I wanted to get out of there and go back to the party. There was only one person I wanted to get back to and I knew it. I didn’t even care that what we were talking about and what I was feeling were like two and two making five. I could feel the small blue Tiffany box in my pants pocket.
“Why lie to me?” Nick asked me.
“I never have.”
“There are lies of omission, you know. If you act one way but are really another way, you’re lying.”
“Okay,” I said. “I lied. I’m sorry!”
“So you’re going to leave it at that?”
“This isn’t the last chance we’ll ever have to talk, is it?”
“What are you mad at?” he said. “I’m the one who should be mad! My sister comes home and springs this thing on me. You don’t return my calls. The next thing I know I see you kissing this nearly naked girl out in the hall!
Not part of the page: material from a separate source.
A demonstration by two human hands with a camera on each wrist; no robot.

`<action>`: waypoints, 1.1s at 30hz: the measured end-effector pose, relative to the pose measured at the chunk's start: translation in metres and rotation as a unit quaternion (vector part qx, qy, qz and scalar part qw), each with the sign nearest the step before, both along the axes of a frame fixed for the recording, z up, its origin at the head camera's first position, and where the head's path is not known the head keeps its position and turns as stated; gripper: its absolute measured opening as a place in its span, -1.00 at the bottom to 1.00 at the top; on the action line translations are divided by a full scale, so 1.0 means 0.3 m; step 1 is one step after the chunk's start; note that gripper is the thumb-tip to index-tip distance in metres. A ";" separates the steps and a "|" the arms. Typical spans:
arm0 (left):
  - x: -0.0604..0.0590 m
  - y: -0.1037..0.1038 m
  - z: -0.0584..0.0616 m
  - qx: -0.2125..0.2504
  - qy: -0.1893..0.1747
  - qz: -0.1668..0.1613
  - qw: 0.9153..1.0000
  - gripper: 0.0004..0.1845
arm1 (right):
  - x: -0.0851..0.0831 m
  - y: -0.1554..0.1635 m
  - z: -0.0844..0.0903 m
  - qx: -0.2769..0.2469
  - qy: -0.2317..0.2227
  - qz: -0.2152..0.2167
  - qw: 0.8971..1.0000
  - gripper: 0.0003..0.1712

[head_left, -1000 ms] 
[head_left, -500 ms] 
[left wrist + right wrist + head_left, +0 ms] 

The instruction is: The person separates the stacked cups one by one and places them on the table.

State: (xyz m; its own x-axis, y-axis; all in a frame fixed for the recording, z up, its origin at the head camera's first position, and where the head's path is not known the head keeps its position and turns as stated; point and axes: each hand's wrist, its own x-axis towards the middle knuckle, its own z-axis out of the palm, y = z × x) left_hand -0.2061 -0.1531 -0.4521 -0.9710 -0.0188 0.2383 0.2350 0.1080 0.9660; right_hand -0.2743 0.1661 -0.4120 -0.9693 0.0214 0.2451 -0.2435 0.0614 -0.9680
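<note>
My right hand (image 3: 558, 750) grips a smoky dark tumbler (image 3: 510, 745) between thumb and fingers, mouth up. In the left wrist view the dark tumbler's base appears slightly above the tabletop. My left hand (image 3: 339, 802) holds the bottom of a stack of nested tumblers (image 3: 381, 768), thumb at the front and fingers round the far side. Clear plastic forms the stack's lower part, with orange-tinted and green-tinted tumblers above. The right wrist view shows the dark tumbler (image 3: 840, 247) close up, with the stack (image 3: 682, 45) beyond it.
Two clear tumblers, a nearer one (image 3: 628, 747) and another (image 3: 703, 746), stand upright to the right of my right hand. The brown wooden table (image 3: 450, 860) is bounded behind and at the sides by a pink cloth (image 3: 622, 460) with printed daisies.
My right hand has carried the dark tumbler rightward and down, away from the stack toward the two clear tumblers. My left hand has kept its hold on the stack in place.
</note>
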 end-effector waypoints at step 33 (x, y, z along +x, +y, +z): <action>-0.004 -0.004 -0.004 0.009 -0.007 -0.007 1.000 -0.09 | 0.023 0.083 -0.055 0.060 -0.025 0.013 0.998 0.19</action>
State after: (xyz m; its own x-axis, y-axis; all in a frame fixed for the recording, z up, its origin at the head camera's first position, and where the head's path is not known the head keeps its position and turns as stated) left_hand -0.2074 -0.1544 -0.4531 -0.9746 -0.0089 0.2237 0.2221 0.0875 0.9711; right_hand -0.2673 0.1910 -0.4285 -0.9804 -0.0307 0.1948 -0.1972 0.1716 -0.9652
Really going at it! Was that an act for my benefit?”
One of the guitarists with The Failures came banging through the door.
I said, “It wasn’t an act.”
“I didn’t think so.”
“I mean, it wasn’t for your benefit.”
I knew I wasn’t making sense.
The guitarist stared at his reflection in the mirror and said, “Here sucks!”
He had baggy clothes on a skinny frame, Lyle Lovett hair, and a purple dragon tattooed around his biceps.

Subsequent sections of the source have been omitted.